Provided data Block Start

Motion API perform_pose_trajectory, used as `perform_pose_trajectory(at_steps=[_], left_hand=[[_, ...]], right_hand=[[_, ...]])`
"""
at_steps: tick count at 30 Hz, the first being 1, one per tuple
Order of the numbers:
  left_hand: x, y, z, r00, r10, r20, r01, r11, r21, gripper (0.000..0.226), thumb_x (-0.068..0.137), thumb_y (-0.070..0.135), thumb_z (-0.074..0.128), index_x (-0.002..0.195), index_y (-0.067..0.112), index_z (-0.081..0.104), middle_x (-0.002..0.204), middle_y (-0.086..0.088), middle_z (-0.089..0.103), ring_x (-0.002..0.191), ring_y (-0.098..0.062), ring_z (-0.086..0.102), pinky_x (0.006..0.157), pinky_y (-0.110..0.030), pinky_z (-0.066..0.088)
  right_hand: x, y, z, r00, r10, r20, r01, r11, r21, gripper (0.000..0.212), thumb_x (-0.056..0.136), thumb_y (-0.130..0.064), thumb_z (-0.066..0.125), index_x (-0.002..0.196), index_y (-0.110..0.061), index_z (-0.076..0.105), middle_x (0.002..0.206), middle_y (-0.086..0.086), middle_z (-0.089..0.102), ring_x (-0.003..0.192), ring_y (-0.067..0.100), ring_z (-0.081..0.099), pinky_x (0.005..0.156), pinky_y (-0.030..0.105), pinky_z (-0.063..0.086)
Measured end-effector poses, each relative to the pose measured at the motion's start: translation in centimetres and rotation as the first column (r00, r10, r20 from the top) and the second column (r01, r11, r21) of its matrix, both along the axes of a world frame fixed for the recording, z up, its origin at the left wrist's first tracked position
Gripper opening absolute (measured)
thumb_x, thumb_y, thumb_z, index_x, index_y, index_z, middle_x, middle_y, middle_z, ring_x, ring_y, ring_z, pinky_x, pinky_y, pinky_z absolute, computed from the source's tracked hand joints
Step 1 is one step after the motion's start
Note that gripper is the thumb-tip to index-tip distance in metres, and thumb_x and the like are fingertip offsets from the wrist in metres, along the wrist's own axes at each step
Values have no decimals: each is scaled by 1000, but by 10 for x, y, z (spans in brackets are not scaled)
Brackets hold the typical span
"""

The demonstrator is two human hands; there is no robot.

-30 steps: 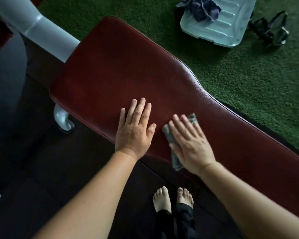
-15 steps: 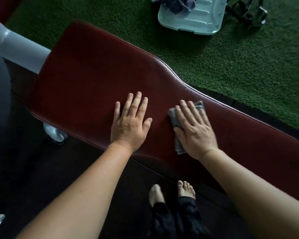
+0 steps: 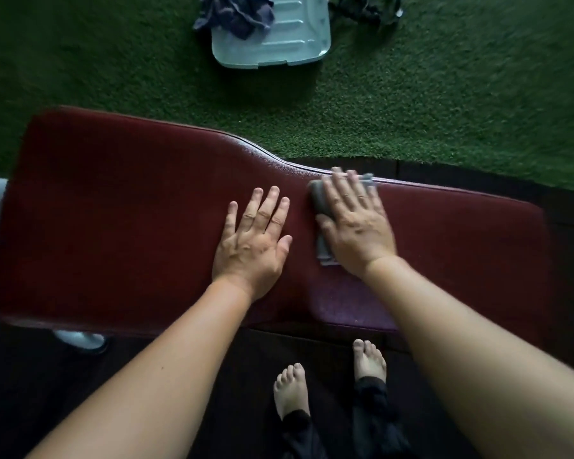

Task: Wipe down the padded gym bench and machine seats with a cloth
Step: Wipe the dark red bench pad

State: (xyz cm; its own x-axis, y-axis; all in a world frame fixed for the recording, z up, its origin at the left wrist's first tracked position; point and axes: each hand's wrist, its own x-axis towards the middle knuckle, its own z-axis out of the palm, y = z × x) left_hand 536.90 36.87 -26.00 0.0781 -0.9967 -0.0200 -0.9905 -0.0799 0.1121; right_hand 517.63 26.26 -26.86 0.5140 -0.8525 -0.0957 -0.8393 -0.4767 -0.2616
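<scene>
Cloth (image 3: 319,201) under flat right hand (image 3: 357,225) (left hand (image 3: 253,241) flat alongside)

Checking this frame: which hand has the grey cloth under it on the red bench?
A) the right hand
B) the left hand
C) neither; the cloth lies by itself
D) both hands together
A: the right hand lies flat with straight fingers on the grey cloth at the far edge of the bench, while the left hand rests bare on the padding beside it.
</scene>
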Motion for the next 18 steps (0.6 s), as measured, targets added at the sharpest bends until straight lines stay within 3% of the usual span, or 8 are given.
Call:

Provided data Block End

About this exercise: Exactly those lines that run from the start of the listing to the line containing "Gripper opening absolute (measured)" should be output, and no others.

Output:
Motion API perform_pose_trajectory, used as `perform_pose_trajectory(at_steps=[_], left_hand=[[_, ...]], right_hand=[[_, ...]])`
"""
at_steps: tick count at 30 Hz, the first being 1, one per tuple
Order of the numbers:
  left_hand: x, y, z, r00, r10, r20, r01, r11, r21, gripper (0.000..0.226), thumb_x (-0.068..0.137), thumb_y (-0.070..0.135), thumb_z (-0.074..0.128), index_x (-0.002..0.195), index_y (-0.067..0.112), index_z (-0.081..0.104), middle_x (-0.002..0.204), middle_y (-0.086..0.088), middle_z (-0.089..0.103), ring_x (-0.002..0.191), ring_y (-0.098..0.062), ring_z (-0.086..0.102), pinky_x (0.006..0.157), pinky_y (-0.110..0.030), pinky_z (-0.066..0.088)
  right_hand: x, y, z, r00, r10, r20, r01, r11, r21, gripper (0.000..0.212), thumb_x (-0.056..0.136), thumb_y (-0.130..0.064), thumb_z (-0.066..0.125), index_x (-0.002..0.196), index_y (-0.110..0.061), index_z (-0.076..0.105), middle_x (0.002..0.206), middle_y (-0.086..0.086), middle_z (-0.089..0.102), ring_x (-0.003..0.192), ring_y (-0.067..0.100), ring_z (-0.081..0.099), pinky_x (0.005..0.156), pinky_y (-0.030..0.105), pinky_z (-0.063..0.086)
Measured end-effector poses, each relative to the pose measured at the motion's start: translation in centimetres and rotation as the first column (r00, r10, r20 from the top) and the second column (r01, r11, r21) of its matrix, both along the axes of a world frame fixed for the recording, z up, its origin at the left wrist's first tracked position
Gripper opening absolute (measured)

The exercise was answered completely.